TASK GOAL:
Set the data down once more, in full and exactly.

DATASET CONTENT:
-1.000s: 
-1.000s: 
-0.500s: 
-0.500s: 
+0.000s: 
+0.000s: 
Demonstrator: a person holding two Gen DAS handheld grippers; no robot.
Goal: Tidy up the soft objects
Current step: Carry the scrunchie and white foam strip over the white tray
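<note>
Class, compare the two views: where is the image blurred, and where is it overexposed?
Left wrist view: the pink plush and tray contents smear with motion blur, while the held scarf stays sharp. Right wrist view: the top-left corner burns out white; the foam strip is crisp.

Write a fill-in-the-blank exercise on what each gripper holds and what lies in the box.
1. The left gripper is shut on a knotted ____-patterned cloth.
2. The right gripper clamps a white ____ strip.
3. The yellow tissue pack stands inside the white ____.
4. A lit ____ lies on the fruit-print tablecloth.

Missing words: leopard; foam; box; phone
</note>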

SOLUTION TO THIS TASK:
-1.000s: 
-1.000s: 
-0.500s: 
-0.500s: 
+0.000s: 
+0.000s: 
Demonstrator: a person holding two Gen DAS handheld grippers; no robot.
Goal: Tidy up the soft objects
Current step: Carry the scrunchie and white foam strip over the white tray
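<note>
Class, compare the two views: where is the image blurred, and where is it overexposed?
Left wrist view: the pink plush and tray contents smear with motion blur, while the held scarf stays sharp. Right wrist view: the top-left corner burns out white; the foam strip is crisp.

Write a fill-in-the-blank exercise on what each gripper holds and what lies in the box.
1. The left gripper is shut on a knotted ____-patterned cloth.
2. The right gripper clamps a white ____ strip.
3. The yellow tissue pack stands inside the white ____.
4. A lit ____ lies on the fruit-print tablecloth.

Missing words: leopard; foam; box; phone
</note>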

The exercise is now done.